WORK TO BE COMPLETED>
From the data below, restate every line word for word.

[DATA BELOW Boundary: Start]

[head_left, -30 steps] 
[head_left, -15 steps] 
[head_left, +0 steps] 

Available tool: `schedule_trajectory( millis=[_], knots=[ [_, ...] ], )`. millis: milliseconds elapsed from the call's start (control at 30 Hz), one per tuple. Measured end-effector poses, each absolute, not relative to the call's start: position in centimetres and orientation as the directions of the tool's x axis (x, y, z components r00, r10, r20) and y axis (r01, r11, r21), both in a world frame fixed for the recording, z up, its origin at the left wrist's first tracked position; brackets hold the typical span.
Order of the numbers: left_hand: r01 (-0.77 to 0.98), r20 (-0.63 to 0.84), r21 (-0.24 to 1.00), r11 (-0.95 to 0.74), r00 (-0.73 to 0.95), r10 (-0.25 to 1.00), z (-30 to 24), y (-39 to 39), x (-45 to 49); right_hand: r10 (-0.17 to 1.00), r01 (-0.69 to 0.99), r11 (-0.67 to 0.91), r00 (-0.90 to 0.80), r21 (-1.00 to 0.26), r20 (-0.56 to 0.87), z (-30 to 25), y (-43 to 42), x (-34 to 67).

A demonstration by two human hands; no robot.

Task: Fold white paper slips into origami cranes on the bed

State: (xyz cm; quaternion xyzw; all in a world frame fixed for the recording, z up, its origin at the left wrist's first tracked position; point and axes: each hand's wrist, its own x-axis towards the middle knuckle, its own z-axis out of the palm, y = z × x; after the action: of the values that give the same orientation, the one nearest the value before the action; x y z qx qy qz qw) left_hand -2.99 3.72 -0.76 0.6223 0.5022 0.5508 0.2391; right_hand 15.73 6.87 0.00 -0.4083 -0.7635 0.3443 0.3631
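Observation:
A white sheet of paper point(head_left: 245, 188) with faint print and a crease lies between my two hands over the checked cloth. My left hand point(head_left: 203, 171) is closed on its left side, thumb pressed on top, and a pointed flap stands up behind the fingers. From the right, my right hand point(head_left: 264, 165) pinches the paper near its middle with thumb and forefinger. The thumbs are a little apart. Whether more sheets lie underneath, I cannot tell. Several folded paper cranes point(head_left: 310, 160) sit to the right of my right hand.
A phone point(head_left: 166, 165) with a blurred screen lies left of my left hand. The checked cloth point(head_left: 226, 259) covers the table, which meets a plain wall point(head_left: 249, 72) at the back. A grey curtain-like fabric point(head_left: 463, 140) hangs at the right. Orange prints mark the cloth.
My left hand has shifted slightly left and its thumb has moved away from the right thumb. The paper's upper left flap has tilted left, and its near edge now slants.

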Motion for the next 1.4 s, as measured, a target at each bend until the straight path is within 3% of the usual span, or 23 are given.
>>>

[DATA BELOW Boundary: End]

YOUR RESPONSE>
[head_left, -30 steps] 
[head_left, -15 steps] 
[head_left, +0 steps] 

Available tool: `schedule_trajectory( millis=[_], knots=[ [_, ...] ], )`. millis: milliseconds elapsed from the call's start (control at 30 Hz), one per tuple. Measured end-effector poses, each absolute, not relative to the call's start: position in centimetres and orientation as the directions of the tool's x axis (x, y, z components r00, r10, r20) and y axis (r01, r11, r21), both in a world frame fixed for the recording, z up, its origin at the left wrist's first tracked position; brackets hold the typical span.
Order of the numbers: left_hand: r01 (-0.77 to 0.98), r20 (-0.63 to 0.84), r21 (-0.24 to 1.00), r11 (-0.95 to 0.74), r00 (-0.73 to 0.95), r10 (-0.25 to 1.00), z (-30 to 24), y (-39 to 39), x (-45 to 49); right_hand: r10 (-0.17 to 1.00), r01 (-0.69 to 0.99), r11 (-0.67 to 0.91), r00 (-0.90 to 0.80), r21 (-1.00 to 0.26), r20 (-0.56 to 0.87), z (-30 to 25), y (-43 to 42), x (-34 to 67).

A demonstration by two human hands; no robot.

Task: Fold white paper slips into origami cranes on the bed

State: (xyz cm; quaternion xyzw; all in a world frame fixed for the recording, z up, its origin at the left wrist's first tracked position; point and axes: each hand's wrist, its own x-axis towards the middle knuckle, its own z-axis out of the palm, y = z × x; after the action: of the values that give the same orientation, the one nearest the value before the action; x y z qx qy qz qw) left_hand -2.99 3.72 -0.76 0.6223 0.5022 0.5508 0.2391; right_hand 15.73 6.87 0.00 -0.4083 -0.7635 0.3443 0.3631
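Observation:
A white sheet of paper point(head_left: 245, 188) with faint print and a crease lies between my two hands over the checked cloth. My left hand point(head_left: 203, 171) is closed on its left side, thumb pressed on top, and a pointed flap stands up behind the fingers. From the right, my right hand point(head_left: 264, 165) pinches the paper near its middle with thumb and forefinger. The thumbs are a little apart. Whether more sheets lie underneath, I cannot tell. Several folded paper cranes point(head_left: 310, 160) sit to the right of my right hand.
A phone point(head_left: 166, 165) with a blurred screen lies left of my left hand. The checked cloth point(head_left: 226, 259) covers the table, which meets a plain wall point(head_left: 249, 72) at the back. A grey curtain-like fabric point(head_left: 463, 140) hangs at the right. Orange prints mark the cloth.
My left hand has shifted slightly left and its thumb has moved away from the right thumb. The paper's upper left flap has tilted left, and its near edge now slants.
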
Motion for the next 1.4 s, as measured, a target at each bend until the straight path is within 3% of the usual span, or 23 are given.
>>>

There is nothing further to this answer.